State v. Carson, 90974 (5-7-2009)

2009 Ohio 2122
CourtOhio Court of Appeals
DecidedMay 7, 2009
DocketNos. 90974 and 90976.
StatusUnpublished

This text of 2009 Ohio 2122 (State v. Carson, 90974 (5-7-2009)) is published on Counsel Stack Legal Research, covering Ohio Court of Appeals primary law. Counsel Stack provides free access to over 12 million legal documents including statutes, case law, regulations, and constitutions.

Bluebook
State v. Carson, 90974 (5-7-2009), 2009 Ohio 2122 (Ohio Ct. App. 2009).

Opinion

JOURNAL ENTRY AND OPINION
{¶ 1} Defendant-appellant, Carla Carson ("defendant"), appeals her convictions for two counts of theft. After reviewing the facts of the case and pertinent law, we affirm.

{¶ 2} On February 8, 2007, defendant was observed at Dillards department store in Strongsville, Ohio, via surveillance video cameras operated by Dillards loss prevention officer Gary Narolewski. Narolewski saw defendant conceal a perfume gift set in her shopping bag and put a handful of jewelry in her pocket. Narolewski notified the authorities and Strongsville Police Officer Curtis Fields detained defendant as she left the store. Strongsville Police Officer Peter Iorillo inventoried the store merchandise defendant had with her. The Dillards price tags, which were still on the items, totaled $542.47. Defendant did not have receipts or other proof of purchase for the items.

{¶ 3} On April 14, 2007, defendant was again observed at Dillards in Strongsville by loss prevention officer Robert Drabiak, who was working the surveillance cameras at the time. Drabiak noticed defendant walking through the store carrying large, empty Dillards bags and looking at the security cameras. Defendant next appeared on camera with one of the bags full of merchandise. Drabiak was unsure if defendant purchased any items, nonetheless, he notified the authorities. Strongsville Police Officer Ryan Phillip Damore confronted defendant, who did not have receipts for the merchandise in her bags. Defendant struggled with Damore; however, he was able to apprehend her. *Page 4

{¶ 4} Defendant was indicted for one count of theft in violation of R.C. 2913.02(A)(1) for the February offense, and one count of robbery in violation of R.C. 2911.02(A)(3) for the April offense. The cases were consolidated and tried before a jury on November 15, 2007. Defendant was found guilty of theft as indicted for the February offense and guilty of the lesser included offense of theft for the April offense. The court sentenced defendant to 18 months in prison, to be served consecutive to a one-year prison sentence she received for another offense. SeeState v. Carson, Cuyahoga County Common Pleas Court Case No. CR-496787.1

{¶ 5} Defendant now appeals, raising four assignments of error for our review.

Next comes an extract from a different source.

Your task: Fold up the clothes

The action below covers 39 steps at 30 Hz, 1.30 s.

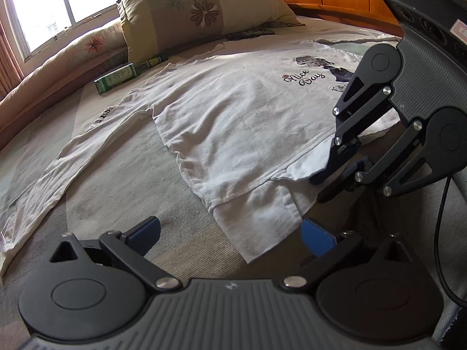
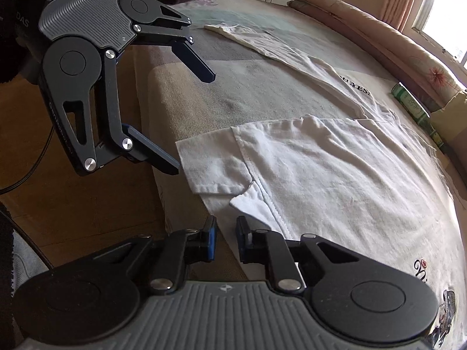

{¶ 6} "I. The indictment for robbery failed to contain the culpable mental state required to be found by the grand jury and which constitutes a structural error requiring the conviction of the lesser-included offense of it to be vacated and the charge dismissed."

{¶ 7} Defendant argues that the Ohio Supreme Court's holding inState v. Colon, 118 Ohio St.3d 26, 2008-Ohio-1624 ("Colon I") applies to her case, rendering her indictment for robbery defective. Colon I stands for the proposition that indictments charging defendants with robbery in violation of R.C. 2911.02(A)(2) are defective unless the mens rea of "recklessness" is included. Subsequent to the filing *Page 5 of defendant's appellate brief in the instant case, the Ohio Supreme Court clarified its opinion in Colon I, stating that "[i]n most defective-indictment cases in which the indictment fails to include an essential element of the charge, we expect that plain-error analysis, pursuant to Crim. R. 52(B), will be the proper analysis to apply."State v. Colon, 119 Ohio St.3d 204, 205, 2008-Ohio-3749 ("ColonII"). Additionally, in State v. Dzelajlija, Cuyahoga App. No. 91115,2009-Ohio-1072, we extended the Colon-line of reasoning to robbery under R.C. 2911.02(A)(3), which is the subsection of the robbery statute that defendant was charged with in the instant case.

{¶ 8} However, we distinguish the instant case from those withinColon's ambit because defendant was not convicted of robbery; rather, she was found guilty of the lesser included offense of theft. Generally,Colon I and II do not apply to theft charges, as long as the indictment mirrors the statutory language, because the mental state required for committing theft, "knowingly," is expressly stated in the statute. See R.C. 2913.02(A)(1) stating that "[n]o person, with purpose to deprive the owner of property or services, shall knowingly obtain or exert control over either the property or services in any of the following ways: (1) without consent of the owner or person authorized to give consent * * *." See, also, State v. Smith, Slip Opinion No. 2007-0268,2009-Ohio-787 (holding that "when an indictment charges a greater offense, `the indictment or count necessarily and simultaneously charges the defendant with lesser included offenses as well.' Thus, because theft is a lesser *Page 6 included offense of robbery, the indictment for robbery necessarily included all of the elements of all lesser included offenses * * *").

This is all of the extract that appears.